I’ve seen churches do this as simply as saying, ‘You’re a new family member to the church. Come with me to our children’s wing and I’ll give you a tour.’ Or ‘Here’s where your child will be spending his time at youth group.’ It can be formal or informal, but a copy of your child protection procedures should be provided. It’s simply a matter of asking family members to do their part in helping the church best protect and care for children.
Even if it feels like an uncomfortable conversation, the choice is an easy one. I’ve never met a parent who’s unwilling to endure a 15- or 20-minute discussion to better protect their child.
CE: As you know, April is National Child Abuse Prevention Month. Is PHLY doing anything in particular to commemorate this event for its church clients?
Shockey: First, we’ll continue to support our clients who are using our training resources, and they’re in the thousands.
Second, we’re continuing to reach out to our clients who have this exposure but have yet to engage with us on these resources. Our ‘bill’ with MinistrySafe goes up when we do this, but it’s worth it.

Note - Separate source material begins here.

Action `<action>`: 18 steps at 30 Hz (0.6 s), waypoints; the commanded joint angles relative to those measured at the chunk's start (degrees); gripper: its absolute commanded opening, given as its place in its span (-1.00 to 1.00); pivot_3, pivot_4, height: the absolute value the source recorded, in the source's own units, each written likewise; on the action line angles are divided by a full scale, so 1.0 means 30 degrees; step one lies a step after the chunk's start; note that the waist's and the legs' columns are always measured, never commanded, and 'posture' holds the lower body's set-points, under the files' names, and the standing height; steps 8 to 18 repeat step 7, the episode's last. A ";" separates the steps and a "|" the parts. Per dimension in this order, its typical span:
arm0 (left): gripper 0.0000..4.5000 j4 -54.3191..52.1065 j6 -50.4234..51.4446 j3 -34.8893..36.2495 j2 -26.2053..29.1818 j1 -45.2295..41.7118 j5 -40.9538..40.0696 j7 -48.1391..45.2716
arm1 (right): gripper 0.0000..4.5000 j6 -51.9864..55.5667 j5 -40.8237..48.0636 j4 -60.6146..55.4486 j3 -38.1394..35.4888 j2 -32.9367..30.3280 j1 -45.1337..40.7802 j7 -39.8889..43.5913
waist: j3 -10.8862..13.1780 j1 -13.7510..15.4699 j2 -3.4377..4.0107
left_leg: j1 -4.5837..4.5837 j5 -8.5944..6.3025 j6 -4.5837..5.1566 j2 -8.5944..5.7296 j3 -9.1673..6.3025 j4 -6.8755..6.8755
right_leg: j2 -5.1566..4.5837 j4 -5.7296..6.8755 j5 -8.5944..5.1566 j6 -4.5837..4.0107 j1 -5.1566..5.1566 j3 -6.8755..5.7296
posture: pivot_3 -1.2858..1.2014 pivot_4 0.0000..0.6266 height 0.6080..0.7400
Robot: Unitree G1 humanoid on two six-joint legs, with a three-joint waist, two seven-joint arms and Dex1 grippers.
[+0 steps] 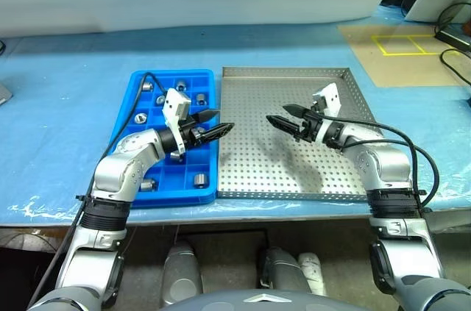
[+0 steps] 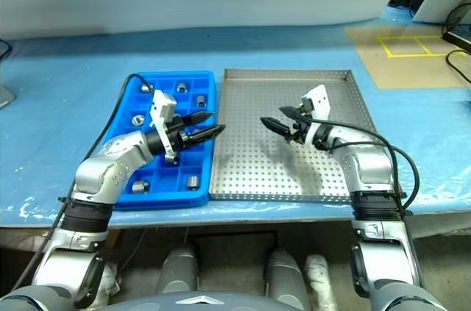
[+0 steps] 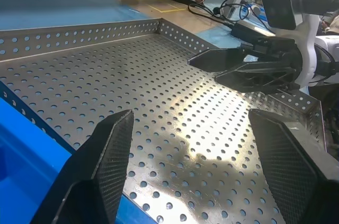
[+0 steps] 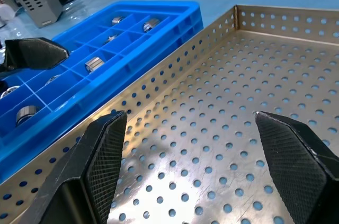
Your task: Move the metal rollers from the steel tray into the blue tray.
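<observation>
**Rollers sit in the blue tray; both grippers gape over the trays with nothing held**

The steel tray (image 1: 294, 171) lies on the blue-covered table (image 1: 59, 105), its perforated floor bare in the head views and in both wrist views; just left of it, edge to edge, lies the blue tray (image 1: 208, 192), its grid of square compartments holding the metal rollers (image 1: 199, 180): a few in the far cells, one each in near cells at the tray's near edge, others partly hidden behind the left arm; how many there are cannot be told

The left gripper (image 1: 215, 123) hangs over the right edge of the blue tray, pointing right toward the steel tray, its two black fingers (image 3: 103, 166) spread apart and holding nothing; the right gripper (image 1: 288, 117) hangs over the middle of the steel tray, pointing left, its fingers (image 4: 100, 166) likewise spread and holding nothing; the two grippers face each other, tips well apart

Far right on the table lies a brown board with a yellow outlined rectangle (image 1: 405, 44); black cables (image 1: 452, 54) trail beside it; no brand, label or writing can be read anywhere
</observation>
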 commanded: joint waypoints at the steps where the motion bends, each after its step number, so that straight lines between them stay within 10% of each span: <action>1: 0.63 -0.0284 -0.0329 0.0061 0.0101 -0.0141 0.0040 -0.0283 | 0.81 0.0239 0.0678 -0.1384 -0.0312 -0.0511 0.0276 0.0149 | 0.0000 0.0006 0.0000 | -0.0004 -0.0001 0.0001 0.0000 0.0001 0.0000 | -0.0001 -0.0001 0.0000 0.0000 0.0000 -0.0001 | 0.02 -0.52 1.00; 18: 0.63 -0.0438 -0.0348 0.0209 0.0130 0.0059 0.0126 -0.0172 | 0.81 0.0007 0.0451 -0.0682 -0.0221 -0.0981 0.0223 0.0191 | 0.0000 0.0007 -0.0001 | 0.0010 -0.0001 0.0002 0.0001 0.0002 0.0004 | -0.0002 0.0007 0.0000 0.0000 0.0006 0.0002 | 0.03 -0.52 1.00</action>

Beyond that, you can bet we’ll have communications and other efforts going on not only in April, but all year long as we process our renewals and new business submissions. Our goal is to help influence individuals to do better by their organizations and by those they serve.
CE: It’s really easy to miss something when we talk about sexual abuse awareness and prevention. Is there anything you want to add?
Shockey: For anyone reading this, sexual abuse awareness and prevention training is worth the time and the effort. Even if you have 10 other things to do right now at your church that seem so pressing, it’s well worth it to do a little bit more in this area, right now.